Task
Repeat only the lines below from the one containing "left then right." through the one containing "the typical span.", inclusive, exactly as written.

Supplied material
+ + + +

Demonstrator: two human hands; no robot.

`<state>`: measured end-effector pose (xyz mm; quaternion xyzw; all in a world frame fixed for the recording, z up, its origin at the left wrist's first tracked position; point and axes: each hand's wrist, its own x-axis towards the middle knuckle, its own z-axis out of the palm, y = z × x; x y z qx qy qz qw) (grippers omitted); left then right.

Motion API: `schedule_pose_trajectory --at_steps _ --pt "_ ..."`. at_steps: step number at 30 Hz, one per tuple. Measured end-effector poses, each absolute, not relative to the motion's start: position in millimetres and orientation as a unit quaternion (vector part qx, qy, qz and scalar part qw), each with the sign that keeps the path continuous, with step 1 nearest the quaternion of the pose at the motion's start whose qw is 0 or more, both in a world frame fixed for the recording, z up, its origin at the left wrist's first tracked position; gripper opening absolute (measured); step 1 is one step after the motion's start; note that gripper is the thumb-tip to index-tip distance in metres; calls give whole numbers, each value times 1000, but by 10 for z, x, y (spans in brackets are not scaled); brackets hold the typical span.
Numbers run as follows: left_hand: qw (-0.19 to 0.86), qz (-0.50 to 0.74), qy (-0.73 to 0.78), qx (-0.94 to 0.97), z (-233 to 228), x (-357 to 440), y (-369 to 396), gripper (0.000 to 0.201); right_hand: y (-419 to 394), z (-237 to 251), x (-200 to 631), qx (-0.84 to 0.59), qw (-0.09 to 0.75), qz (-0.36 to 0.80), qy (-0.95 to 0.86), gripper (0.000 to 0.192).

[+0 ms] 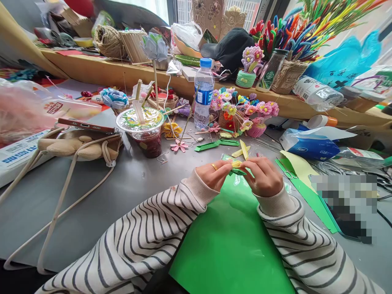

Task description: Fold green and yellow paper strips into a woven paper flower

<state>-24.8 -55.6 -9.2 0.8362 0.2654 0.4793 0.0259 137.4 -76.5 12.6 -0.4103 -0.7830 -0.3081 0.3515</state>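
Folded paper piece (237, 167), yellow at the top and green below, sits pinched between both hands just above the near edge of a large green sheet (229, 241). Left hand (214, 173) has its fingers (225, 165) closed on the piece's left end, a gold ring showing on one finger; right hand (265, 175) has its fingers (248, 163) closed on the right end, thumb and forefinger meeting over the yellow part. Both wrists come out of striped sleeves (147, 241) that rest on the grey table (101, 192).

Just beyond the fingers lie a loose yellow strip (244, 150) and green paper strips (214, 144) (flat on the table, touching nothing held). To the right of the right hand a pale yellow-green sheet (298, 165) overlaps another green sheet. Farther beyond the fingers stands a water bottle (203, 96) with a blue cap, upright, beside a basket of pink and blue craft flowers (245, 110). Beyond and to the left of the left hand stands a lidded plastic cup (143, 130) with dark drink in it, and left of that a phone (87, 125) lies on a beige bag (73, 147). To the far right lies a blue tissue pack (309, 145).
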Motion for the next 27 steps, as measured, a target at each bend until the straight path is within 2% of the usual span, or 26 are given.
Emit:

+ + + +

Answer to the exercise
`<state>`: measured end-effector pose (xyz mm; quaternion xyzw; all in a world frame fixed for the recording, z up, its origin at the left wrist's first tracked position; point and axes: each hand's wrist, its own x-axis towards the middle knuckle, its own z-axis out of the palm, y = z × x; x y z qx qy qz qw) (grippers omitted); left then right.

Motion API: `schedule_pose_trajectory --at_steps _ --pt "_ ..."`. at_steps: step number at 30 Hz, one per tuple. Measured end-effector poses, each absolute, not relative to the motion's start: position in millimetres and orientation as a unit quaternion (vector part qx, qy, qz and scalar part qw), each with the sign that keeps the path continuous, with step 1 nearest the quaternion of the pose at the motion's start whose qw is 0 or more, both in a world frame fixed for the recording, z up, its origin at the left wrist's first tracked position; gripper opening absolute (measured); step 1 is one step after the motion's start; note that gripper is the thumb-tip to index-tip distance in metres; calls give whole numbers, each value times 1000, but by 10 for z, x, y (spans in brackets are not scaled); brackets hold the typical span.

Reply complete, and nothing else is required.